A known method for increasing the toughness of a ceramic body is to incorporate weak interphases or interfaces into the material. As an example, it is common to reinforce a ceramic matrix with continuous fibers which are coated with a thin layer of either boron nitride or carbon. The carbon or boron nitride creates a weak interface between the matrix and the fiber which allows sliding between the fiber and the matrix and/or causes propagating cracks to be deflected along the interface or within the interphase. These events allow the reinforcing fibers to remain intact and continue to reinforce the ceramic body and to arrest additional crack propagation. Similar interfacial failures can occur in particulate and whisker reinforced materials which contain weak interfaces. In these instances microcracking and crack deflection characteristics result in toughening of the ceramic body. In multilayered laminar composites, multiple parallel interfaces may fracture, thus increasing the work of fracture of the entire ceramic body.
Typical approaches to creating a weak interface between reinforcing phases and matrix phases incorporate interphase compounds which are characterized by layered crystal structures containing a crystal plane exhibiting weak shear properties.
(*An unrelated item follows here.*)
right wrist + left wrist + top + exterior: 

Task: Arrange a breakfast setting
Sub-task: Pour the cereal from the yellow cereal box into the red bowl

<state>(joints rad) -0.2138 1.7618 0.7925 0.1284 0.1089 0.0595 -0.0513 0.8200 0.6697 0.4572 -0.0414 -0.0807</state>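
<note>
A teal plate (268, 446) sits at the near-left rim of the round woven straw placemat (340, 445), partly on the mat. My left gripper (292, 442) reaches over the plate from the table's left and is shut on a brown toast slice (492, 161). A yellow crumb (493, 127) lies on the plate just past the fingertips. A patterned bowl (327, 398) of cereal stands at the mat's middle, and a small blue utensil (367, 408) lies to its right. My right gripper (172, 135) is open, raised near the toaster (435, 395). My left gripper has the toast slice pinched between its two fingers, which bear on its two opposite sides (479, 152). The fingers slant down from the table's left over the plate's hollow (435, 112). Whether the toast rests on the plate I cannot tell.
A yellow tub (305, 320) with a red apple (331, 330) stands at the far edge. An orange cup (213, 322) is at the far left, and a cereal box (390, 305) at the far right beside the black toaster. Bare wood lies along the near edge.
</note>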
This characteristic promotes interfacial debonding and fiber pullout toughening (i.e., fiber frictional sliding) mechanisms. Materials commonly used include carbon, boron nitride, micaceous materials such as fluorphlogophite such as disclosed by U.S. Pat. No. 4,935,387 to Beall et al., and beta-alumina/magnetoplumbite compounds such as disclosed by U.S. Pat. No. 5,137,852 to Morgan et al.
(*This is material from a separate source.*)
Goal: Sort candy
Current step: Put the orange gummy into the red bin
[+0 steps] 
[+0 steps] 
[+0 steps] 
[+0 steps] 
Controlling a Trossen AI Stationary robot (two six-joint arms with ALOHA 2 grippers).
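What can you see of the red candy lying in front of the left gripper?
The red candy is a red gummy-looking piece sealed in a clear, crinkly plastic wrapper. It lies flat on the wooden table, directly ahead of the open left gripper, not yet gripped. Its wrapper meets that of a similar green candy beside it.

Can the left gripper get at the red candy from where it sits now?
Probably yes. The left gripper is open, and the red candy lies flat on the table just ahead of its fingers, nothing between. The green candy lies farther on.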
Since many ceramic composites are used in high-temperature oxidizing environments (typically at temperatures exceeding 1100.degree. C.), the reinforcement/matrix interphase must be oxidation resistant and stable thermodynamically with both the reinforcement and the matrix phase. Carbon and boron nitride materials oxidize readily and are unsuitable for use in composites requiring long-term service at temperatures greater than 600.degree. C. In addition, boron nitride is rapidly degraded by water vapor making its use as an interphase material in combustion atmospheres, and other water vapor laden environments, very limited. Fluorphlogophite and beta-alumina/magnetoplumbite compounds have a tendency to react with many of the continuous fiber reinforcements currently commercially available.
Some non-layered oxide compounds have been studied as interphase in continuous fiber ceramic composites. These include tin oxide, zirconium oxide, and zirconium tin titanate. These compounds were considered for alumina reinforced composites because of the lack of reactivity between these interphase compounds and alumina. It was determined that these compounds work well as reaction barriers between matrix and reinforcement, but they do not provide the weak interphase or interface needed to cause crack deflection and fiber pullout toughening.
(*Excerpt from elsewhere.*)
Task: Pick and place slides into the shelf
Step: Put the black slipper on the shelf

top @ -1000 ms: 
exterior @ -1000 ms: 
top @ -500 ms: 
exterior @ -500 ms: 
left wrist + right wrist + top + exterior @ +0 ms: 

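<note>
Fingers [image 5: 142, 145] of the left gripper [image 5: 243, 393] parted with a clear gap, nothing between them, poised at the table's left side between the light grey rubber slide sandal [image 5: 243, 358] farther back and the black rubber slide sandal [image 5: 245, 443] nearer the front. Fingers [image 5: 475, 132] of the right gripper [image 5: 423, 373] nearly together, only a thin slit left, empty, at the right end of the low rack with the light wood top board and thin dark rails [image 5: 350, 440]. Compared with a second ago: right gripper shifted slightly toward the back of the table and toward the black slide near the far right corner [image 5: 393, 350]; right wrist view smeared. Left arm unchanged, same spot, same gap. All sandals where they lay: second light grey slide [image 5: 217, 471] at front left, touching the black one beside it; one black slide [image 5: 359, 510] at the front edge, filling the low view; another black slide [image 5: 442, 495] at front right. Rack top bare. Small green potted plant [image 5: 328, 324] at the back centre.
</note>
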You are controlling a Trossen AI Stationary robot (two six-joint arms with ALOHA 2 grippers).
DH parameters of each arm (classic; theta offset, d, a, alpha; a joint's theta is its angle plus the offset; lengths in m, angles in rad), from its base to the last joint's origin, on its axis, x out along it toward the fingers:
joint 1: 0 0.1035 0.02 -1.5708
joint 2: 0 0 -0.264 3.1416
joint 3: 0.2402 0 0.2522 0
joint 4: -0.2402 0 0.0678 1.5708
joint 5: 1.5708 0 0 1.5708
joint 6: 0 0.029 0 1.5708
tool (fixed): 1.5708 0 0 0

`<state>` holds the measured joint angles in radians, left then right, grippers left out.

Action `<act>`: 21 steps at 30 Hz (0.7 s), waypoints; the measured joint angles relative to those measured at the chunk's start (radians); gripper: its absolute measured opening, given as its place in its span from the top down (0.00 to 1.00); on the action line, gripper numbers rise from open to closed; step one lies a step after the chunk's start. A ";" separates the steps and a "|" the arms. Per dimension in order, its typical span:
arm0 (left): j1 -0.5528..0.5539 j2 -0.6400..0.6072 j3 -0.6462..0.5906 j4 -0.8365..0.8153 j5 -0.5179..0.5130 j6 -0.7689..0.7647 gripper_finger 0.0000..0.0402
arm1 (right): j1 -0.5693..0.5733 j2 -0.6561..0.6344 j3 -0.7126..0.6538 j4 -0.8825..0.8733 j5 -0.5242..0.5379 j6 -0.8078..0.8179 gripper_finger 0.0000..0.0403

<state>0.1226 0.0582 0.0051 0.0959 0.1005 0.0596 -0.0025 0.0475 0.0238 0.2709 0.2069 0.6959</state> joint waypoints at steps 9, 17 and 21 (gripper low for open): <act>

Monazite and xenotime compounds, phosphates with the general formula APO.sub.4, in which A represents trivalent rare earth elements of the lanthanide series, are non-layered crystal compounds which are disclosed for creating weak interfaces in ceramic composites by U.S. Pat. No. 5,514,474 to Morgan et al. These materials appear to provide a weak interface, rather than a weak interphase, by exhibiting high interfacial energies (low bonding) with possible reinforcements and matrices. Although some promising preliminary results have been demonstrated with monazite and xenotime in model composite systems, incorporation of these interfaces into actual continuous fiber reinforced ceramic composites has yielded mixed results.